Given data:
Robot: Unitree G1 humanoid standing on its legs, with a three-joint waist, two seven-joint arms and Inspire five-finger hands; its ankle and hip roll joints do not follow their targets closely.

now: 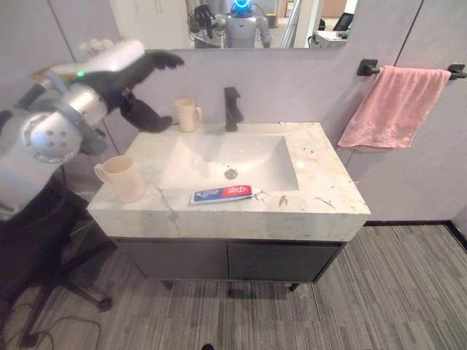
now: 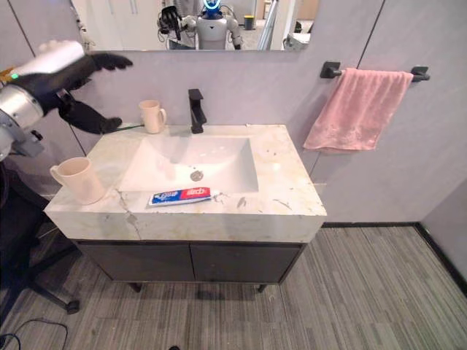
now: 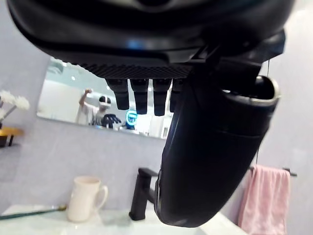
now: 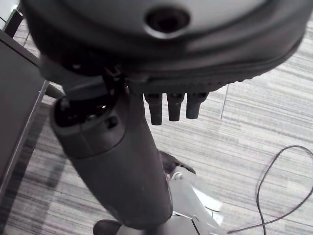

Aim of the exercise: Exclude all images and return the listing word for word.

Task response:
Robot: Unitree G1 humanoid standing on its legs, with a three-joint waist, two seven-joint arms and Inspire five-finger hands; its ankle and hip roll joints do not follow their targets closely.

now: 
now: 
now: 
now: 

Nothing further is required for this exercise.